*** Opening Provided material ***
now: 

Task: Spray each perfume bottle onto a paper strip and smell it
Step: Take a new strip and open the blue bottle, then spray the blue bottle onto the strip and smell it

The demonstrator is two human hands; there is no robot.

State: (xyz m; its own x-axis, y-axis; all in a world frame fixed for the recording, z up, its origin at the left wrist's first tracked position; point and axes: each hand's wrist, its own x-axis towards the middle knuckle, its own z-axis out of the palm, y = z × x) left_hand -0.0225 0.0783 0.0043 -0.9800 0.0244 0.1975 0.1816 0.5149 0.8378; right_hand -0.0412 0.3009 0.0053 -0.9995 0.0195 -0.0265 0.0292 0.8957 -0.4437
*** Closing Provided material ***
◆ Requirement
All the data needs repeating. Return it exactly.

◆ Exercise solution
now: 

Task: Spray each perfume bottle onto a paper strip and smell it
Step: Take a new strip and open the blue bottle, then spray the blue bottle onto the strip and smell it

The demonstrator is two human hands; there is no robot.

State: (xyz m; its own x-axis, y-axis; all in a world frame fixed for the recording, z up, its origin at the left wrist's first tracked position; point and axes: each hand's wrist, its own x-axis towards the middle knuckle, its own z-axis out of the palm, y = z × x) left_hand -0.0225 0.0783 0.0043 -0.9800 0.0244 0.1975 0.1816 0.5149 0.8378; right_hand -0.0412 0.3009 0.0053 -0.9995 0.0195 -0.0265 0.0292 0.8957 -0.4437

No additional answer is expected.